Task item => An exact, complete printout of the listing is wanted, minus its images.

Data section =>

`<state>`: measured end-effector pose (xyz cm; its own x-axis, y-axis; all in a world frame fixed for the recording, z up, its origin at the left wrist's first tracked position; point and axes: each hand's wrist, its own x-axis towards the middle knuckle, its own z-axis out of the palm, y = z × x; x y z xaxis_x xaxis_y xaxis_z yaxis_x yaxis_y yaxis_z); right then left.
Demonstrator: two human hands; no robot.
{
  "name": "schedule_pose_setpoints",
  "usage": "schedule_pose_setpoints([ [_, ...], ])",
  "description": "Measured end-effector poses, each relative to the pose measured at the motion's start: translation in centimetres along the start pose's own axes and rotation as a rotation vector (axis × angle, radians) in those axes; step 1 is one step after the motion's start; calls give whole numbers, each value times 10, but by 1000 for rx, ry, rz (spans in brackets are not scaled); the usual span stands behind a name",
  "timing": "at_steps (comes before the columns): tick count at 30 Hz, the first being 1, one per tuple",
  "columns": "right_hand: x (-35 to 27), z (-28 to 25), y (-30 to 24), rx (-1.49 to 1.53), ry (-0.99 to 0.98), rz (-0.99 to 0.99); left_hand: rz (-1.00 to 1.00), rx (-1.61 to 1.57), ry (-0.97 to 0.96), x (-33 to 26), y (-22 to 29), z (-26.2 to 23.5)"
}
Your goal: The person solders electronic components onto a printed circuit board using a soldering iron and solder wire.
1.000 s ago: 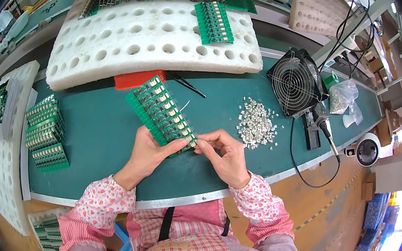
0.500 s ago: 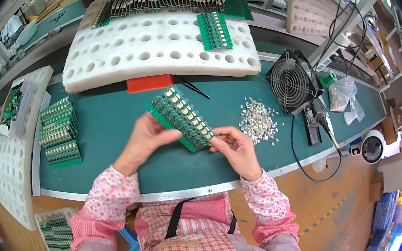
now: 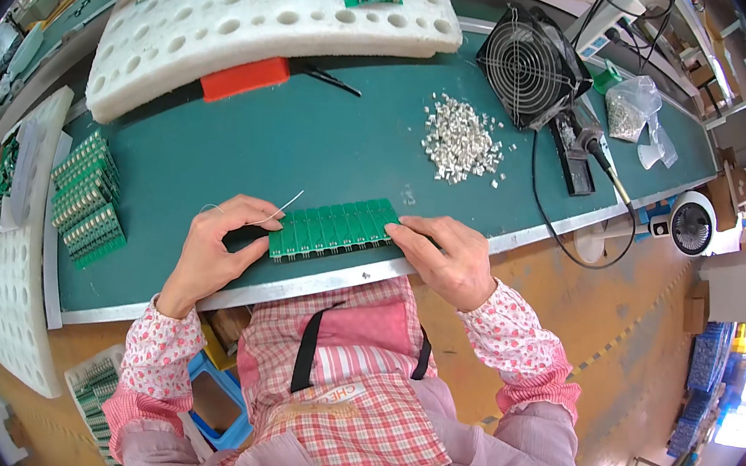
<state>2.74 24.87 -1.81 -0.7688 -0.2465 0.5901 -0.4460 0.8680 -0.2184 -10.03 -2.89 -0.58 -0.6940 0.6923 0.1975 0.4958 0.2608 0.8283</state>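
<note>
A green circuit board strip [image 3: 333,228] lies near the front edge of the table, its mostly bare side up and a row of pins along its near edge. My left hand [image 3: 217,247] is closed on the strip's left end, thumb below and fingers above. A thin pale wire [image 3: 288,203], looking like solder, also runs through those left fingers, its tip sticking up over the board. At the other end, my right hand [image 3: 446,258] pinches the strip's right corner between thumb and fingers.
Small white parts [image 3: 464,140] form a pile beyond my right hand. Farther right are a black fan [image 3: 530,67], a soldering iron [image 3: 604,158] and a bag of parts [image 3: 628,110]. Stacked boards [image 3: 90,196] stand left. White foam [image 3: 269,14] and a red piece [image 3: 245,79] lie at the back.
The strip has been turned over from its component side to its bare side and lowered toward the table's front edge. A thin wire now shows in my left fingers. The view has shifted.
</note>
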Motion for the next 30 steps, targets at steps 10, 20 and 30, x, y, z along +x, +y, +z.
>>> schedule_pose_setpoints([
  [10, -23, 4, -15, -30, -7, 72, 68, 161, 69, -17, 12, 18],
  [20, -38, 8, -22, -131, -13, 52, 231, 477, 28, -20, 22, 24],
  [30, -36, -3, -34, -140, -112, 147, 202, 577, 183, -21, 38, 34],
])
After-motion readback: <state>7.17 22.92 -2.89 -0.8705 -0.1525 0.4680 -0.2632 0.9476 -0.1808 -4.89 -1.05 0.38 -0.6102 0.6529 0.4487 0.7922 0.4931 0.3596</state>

Result of this task =>
`<state>`: measured end-effector pose (xyz cm; its own x-axis, y-axis; all in a world frame fixed for the recording, z up, its origin at the left wrist's first tracked position; point and axes: each hand's wrist, its own x-axis towards the middle knuckle, its own z-axis out of the palm, y = z × x; x y z xaxis_x xaxis_y xaxis_z yaxis_x yaxis_y yaxis_z); right then left.
Demonstrator: two human hands; no robot.
{
  "name": "schedule_pose_setpoints",
  "usage": "schedule_pose_setpoints([ [_, ...], ])",
  "description": "Measured end-effector poses, each relative to the pose measured at the motion's start: translation in centimetres along the start pose's own axes and rotation as a rotation vector (axis × angle, radians) in those axes; step 1 is one step after the motion's start; calls give whole numbers, each value times 10, but by 1000 for rx, ry, rz (spans in brackets are not scaled); the usual span stands behind a name",
  "timing": "at_steps (comes before the columns): tick count at 30 Hz, the first being 1, one per tuple",
  "columns": "right_hand: x (-35 to 27), z (-28 to 25), y (-30 to 24), rx (-1.49 to 1.53), ry (-0.99 to 0.98), rz (-0.99 to 0.99); left_hand: rz (-1.00 to 1.00), rx (-1.61 to 1.57), ry (-0.97 to 0.96), x (-33 to 26), y (-22 to 29), z (-26.2 to 23.5)"
}
Your goal: The person solders electronic components onto a printed circuit board using a soldering iron and solder wire.
1.000 s ago: 
0.500 s ago: 
now: 
<state>2.74 24.87 -1.81 -0.7688 -0.2465 0.5901 -0.4460 0.8680 -0.2184 -10.03 -2.89 -0.58 -0.6940 0.6923 0.1975 0.4958 0.2608 0.8283</state>
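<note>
A green circuit board strip [image 3: 333,228] lies near the front edge of the table, its mostly bare side up and a row of pins along its near edge. My left hand [image 3: 217,247] is closed on the strip's left end, thumb below and fingers above. A thin pale wire [image 3: 288,203], looking like solder, also runs through those left fingers, its tip sticking up over the board. At the other end, my right hand [image 3: 446,258] pinches the strip's right corner between thumb and fingers.
Small white parts [image 3: 464,140] form a pile beyond my right hand. Farther right are a black fan [image 3: 530,67], a soldering iron [image 3: 604,158] and a bag of parts [image 3: 628,110]. Stacked boards [image 3: 90,196] stand left. White foam [image 3: 269,14] and a red piece [image 3: 245,79] lie at the back.
The strip has been turned over from its component side to its bare side and lowered toward the table's front edge. A thin wire now shows in my left fingers. The view has shifted.
</note>
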Motion for the next 30 steps, targets at steps 10, 20 and 30, x, y, z along +x, +y, +z.
>>> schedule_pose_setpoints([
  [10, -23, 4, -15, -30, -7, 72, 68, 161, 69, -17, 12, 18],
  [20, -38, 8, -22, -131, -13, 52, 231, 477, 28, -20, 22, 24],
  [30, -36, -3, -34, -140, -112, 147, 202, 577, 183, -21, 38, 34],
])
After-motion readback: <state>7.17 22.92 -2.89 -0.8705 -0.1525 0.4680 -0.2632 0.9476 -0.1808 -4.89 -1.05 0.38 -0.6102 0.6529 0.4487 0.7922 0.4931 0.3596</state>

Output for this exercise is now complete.